Most “CDN comparison” posts you’ll find compare TTFB from a US data center on a US-hosted site. That’s not what most of our clients need. We needed to know: if you’re an e-commerce shop in San José serving customers in Costa Rica, Panama, and Spain, which CDN actually wins?
We ran the same Magento 2 storefront on both, for 90 days, with synthetic checks from RUM (Real User Monitoring) plus actual customer data.
The setup
- Origin: Linode in São Paulo, 8 vCPU / 16 GB
- Akamai: Linode CDN + Image Manager
- Cloudflare: Pro plan, Polish + Mirage enabled, APO disabled (we tried it, more on that below)
- Traffic: ~140k uniques/month, 60% Costa Rica, 22% Panama, 12% Spain, 6% other
What we measured
| Metric | Akamai | Cloudflare |
|---|---|---|
| p50 TTFB (CR) | 142ms | 168ms |
| p95 TTFB (CR) | 380ms | 410ms |
| p50 TTFB (ES) | 38ms | 31ms |
| Image bytes saved | -47% | -52% |
| Origin egress (monthly) | 480GB | 410GB |
| Monthly cost | $89 | $20 (Pro plan) |
Where each one earned its keep
Akamai (Linode bundle) won on:
- LATAM PoP coverage. Costa Rica latency was meaningfully better. The PoP in San José is there, where Cloudflare’s “Costa Rica” traffic actually terminates in Miami.
- Support. When we had to ship a TLS cert change on a Saturday for a client launch, we had a human on Slack in 14 minutes.
Cloudflare won on:
- Spain / EU traffic. No contest — CF’s PoP density crushes Linode there.
- Price. $20 vs $89.
- Image transforms. Polish + Mirage was measurably better at image bytes saved than Linode’s Image Manager.
APO: don’t bother (for Magento)
We tried Cloudflare APO for two weeks. It cached too aggressively for a logged-in cart flow and we ended up with stale cart contents for ~3% of returning visitors. The fix is doable but not worth the price for the throughput we had.

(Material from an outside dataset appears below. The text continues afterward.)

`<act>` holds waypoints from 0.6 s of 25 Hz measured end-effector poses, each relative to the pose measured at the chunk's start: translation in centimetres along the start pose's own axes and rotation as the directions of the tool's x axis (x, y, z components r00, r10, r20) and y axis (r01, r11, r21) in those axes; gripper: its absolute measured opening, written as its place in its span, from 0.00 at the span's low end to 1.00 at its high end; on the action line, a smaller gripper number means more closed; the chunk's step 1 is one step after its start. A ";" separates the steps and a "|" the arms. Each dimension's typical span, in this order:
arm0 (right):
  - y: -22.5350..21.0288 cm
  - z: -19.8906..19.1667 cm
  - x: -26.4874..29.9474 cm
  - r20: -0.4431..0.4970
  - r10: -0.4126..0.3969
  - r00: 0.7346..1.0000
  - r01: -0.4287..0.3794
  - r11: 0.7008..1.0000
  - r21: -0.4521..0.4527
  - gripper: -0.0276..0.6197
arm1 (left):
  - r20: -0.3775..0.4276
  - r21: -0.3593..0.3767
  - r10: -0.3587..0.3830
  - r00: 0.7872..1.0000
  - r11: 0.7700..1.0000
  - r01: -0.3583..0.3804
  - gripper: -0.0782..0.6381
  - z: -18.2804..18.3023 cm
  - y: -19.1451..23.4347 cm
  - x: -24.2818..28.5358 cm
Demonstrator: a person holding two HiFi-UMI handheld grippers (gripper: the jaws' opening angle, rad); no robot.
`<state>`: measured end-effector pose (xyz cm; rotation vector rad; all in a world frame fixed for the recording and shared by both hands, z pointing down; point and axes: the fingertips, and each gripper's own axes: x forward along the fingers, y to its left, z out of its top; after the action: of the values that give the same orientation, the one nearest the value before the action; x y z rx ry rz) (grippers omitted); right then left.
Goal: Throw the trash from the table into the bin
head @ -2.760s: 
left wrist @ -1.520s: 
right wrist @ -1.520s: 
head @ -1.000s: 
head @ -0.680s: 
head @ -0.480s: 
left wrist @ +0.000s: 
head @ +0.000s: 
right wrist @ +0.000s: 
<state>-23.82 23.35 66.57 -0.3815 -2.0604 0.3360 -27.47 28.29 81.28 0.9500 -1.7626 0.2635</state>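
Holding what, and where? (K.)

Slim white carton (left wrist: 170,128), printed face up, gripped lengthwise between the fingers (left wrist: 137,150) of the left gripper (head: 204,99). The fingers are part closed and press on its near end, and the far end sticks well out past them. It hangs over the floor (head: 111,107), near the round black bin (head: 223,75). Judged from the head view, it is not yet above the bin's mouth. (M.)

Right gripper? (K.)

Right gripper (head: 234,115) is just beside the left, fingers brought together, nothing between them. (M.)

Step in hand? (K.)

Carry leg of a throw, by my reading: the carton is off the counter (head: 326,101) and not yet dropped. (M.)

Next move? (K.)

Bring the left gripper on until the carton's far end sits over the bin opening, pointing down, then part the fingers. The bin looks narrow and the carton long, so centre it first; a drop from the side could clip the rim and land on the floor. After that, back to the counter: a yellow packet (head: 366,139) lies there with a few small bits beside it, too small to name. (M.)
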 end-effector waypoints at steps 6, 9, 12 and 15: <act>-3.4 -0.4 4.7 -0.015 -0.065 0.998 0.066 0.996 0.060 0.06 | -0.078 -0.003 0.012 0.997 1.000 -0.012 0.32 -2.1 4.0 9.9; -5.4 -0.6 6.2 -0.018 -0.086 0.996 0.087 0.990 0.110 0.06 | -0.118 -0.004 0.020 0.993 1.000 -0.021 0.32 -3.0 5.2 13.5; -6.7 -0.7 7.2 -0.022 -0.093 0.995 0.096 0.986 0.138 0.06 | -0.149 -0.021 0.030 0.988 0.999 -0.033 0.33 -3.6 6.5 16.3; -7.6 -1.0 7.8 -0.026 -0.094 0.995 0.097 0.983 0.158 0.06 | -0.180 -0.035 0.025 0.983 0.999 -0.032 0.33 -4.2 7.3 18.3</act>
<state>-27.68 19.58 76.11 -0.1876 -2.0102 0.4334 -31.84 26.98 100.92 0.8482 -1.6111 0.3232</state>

For static / Astro / Jamstack sites this calculus is completely different — APO is great there.
Our conclusion
For pure-LATAM traffic, we now default to Akamai (via the Linode bundle) — partially because the latency win is real, mostly because the partner relationship gives us 24/7 support that has saved client weekends.
For mixed LATAM + EU traffic where the customer is cost-sensitive and traffic skews EU, we default to Cloudflare Pro.
For pure-static sites (this one, hint hint), we run Cloudflare Pages — but that’s a different conversation.